*Problem description:* Copy every line from the records below that carries the word "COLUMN".

(Stored data entries)
--------------------------------------------------
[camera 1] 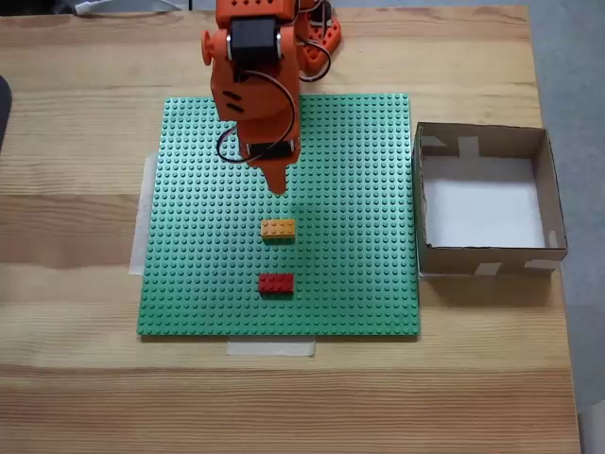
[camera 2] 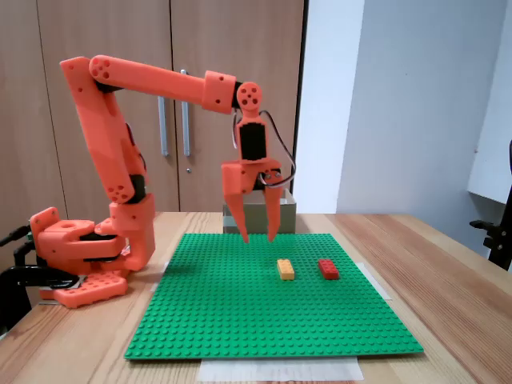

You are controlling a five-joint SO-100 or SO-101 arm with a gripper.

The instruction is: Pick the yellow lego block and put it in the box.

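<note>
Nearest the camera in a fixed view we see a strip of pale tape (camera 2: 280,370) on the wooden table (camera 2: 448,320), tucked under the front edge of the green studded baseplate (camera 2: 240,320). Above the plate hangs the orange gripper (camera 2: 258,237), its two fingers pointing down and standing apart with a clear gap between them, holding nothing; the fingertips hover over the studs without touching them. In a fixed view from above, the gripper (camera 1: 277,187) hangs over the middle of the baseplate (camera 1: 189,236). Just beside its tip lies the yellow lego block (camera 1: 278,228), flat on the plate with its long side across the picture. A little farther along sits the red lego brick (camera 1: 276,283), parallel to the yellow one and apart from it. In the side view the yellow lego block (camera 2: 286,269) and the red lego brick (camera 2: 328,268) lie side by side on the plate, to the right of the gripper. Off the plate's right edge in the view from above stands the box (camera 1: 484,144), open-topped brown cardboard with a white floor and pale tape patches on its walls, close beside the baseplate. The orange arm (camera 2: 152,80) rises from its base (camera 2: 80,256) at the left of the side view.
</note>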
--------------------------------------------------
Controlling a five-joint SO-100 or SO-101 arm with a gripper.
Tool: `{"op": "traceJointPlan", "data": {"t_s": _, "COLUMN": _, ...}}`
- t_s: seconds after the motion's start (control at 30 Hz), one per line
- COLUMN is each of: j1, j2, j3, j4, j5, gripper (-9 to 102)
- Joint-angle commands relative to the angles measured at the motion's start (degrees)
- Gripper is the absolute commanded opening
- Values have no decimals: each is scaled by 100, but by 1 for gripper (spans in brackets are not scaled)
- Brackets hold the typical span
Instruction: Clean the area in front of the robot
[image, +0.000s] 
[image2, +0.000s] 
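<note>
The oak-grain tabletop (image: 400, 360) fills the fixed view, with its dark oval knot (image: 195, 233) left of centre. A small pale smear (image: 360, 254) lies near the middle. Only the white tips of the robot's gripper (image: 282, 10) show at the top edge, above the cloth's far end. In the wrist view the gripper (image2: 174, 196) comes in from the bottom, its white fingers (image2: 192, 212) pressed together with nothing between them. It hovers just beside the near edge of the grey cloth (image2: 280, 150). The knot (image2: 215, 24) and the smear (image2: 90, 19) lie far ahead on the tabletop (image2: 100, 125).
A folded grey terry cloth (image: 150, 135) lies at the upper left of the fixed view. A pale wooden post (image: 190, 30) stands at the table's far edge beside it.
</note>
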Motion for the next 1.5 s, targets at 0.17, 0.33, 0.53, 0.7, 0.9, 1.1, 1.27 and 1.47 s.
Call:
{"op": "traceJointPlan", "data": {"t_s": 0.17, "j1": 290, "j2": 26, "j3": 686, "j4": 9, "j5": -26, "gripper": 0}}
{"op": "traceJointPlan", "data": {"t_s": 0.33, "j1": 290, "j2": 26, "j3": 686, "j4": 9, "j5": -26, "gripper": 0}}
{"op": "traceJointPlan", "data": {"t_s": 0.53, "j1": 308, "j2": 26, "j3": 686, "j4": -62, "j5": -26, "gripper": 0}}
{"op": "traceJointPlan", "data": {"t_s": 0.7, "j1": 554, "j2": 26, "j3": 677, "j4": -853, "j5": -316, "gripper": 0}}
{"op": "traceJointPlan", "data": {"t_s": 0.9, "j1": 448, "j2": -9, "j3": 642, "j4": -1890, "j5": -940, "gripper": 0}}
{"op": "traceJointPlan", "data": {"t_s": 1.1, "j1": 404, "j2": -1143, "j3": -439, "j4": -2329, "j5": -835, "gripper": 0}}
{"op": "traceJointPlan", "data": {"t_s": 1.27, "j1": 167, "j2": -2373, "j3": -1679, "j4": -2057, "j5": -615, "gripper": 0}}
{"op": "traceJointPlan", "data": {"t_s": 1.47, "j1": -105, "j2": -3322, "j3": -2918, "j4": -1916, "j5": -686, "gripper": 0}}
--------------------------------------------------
*Exercise response:*
Tool: `{"op": "traceJointPlan", "data": {"t_s": _, "COLUMN": _, ...}}`
- COLUMN is each of: j1, j2, j3, j4, j5, gripper (-9 to 102)

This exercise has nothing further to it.